(a)spera, Mirah’s fourth solo album, is her first since 2004’s excellent C’mon Miracle. It’s solo, yes, but she’s not alone: Longtime collaborator Phil Elverum contributed to three tracks and she collaborated with fellow Portlanders Tucker Martine and Adam Selzer along with Chris Funk, Tara Jane O’Neil and Lori Goldston. The collection’s out 3/10 via K, but we have the lovely “Gone Are The Days” today. We asked Mirah about it.
With the use of “we” instead of “I,” “Gone Are The Days” takes on a universal feel. Is it intended as parable? It could tie into another track, “The World Is Falling.” Actually, the more we dig, the more it seems like a concept album.

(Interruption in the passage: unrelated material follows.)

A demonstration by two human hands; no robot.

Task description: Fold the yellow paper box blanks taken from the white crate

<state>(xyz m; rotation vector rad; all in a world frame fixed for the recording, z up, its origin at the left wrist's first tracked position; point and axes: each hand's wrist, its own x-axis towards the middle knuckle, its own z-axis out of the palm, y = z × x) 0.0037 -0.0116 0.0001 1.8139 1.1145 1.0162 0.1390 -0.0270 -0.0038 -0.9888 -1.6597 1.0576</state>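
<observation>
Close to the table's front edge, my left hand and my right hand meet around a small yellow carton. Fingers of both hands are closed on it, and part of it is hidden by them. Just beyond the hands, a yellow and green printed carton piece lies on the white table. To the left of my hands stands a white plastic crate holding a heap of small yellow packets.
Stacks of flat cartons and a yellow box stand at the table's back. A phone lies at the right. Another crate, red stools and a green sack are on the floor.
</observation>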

The theme is something like, have we really done this to ourselves, to each other? So, yes, there is a universal we in there. Some disbelief, some grief. Not to give it all away but that song is about the loss of industrious, bright energy, about the lethargy that modern
life and technology has introduced to our lives, about the forceful human greed to which so many planetary resources have been subject, it’s about loss, and the struggle between wild perfect nature (perfectly wild, destructive even) and human control. But it’s not all mopey negativity. All those things are part of our reality right now so it’s just realistic to acknowledge them and sing about them.
Respectfully, I would call it a sorrow song, with a little swing and a bit of hope at the end, but ultimately it’s a sorrow song.
You end the song by suggesting we steady the future with grace. How?
I think that singing is as close as I get to praying and that if I sing that line enough times then maybe I’ll know how to do it, I mean how to steady it. The future isn’t over, it’s just slightly out of reach at the moment because we’re still in this moment. The future is happening already, that’s why it’s never gonna lay down, we just have to not destroy ourselves before we get there and beyond.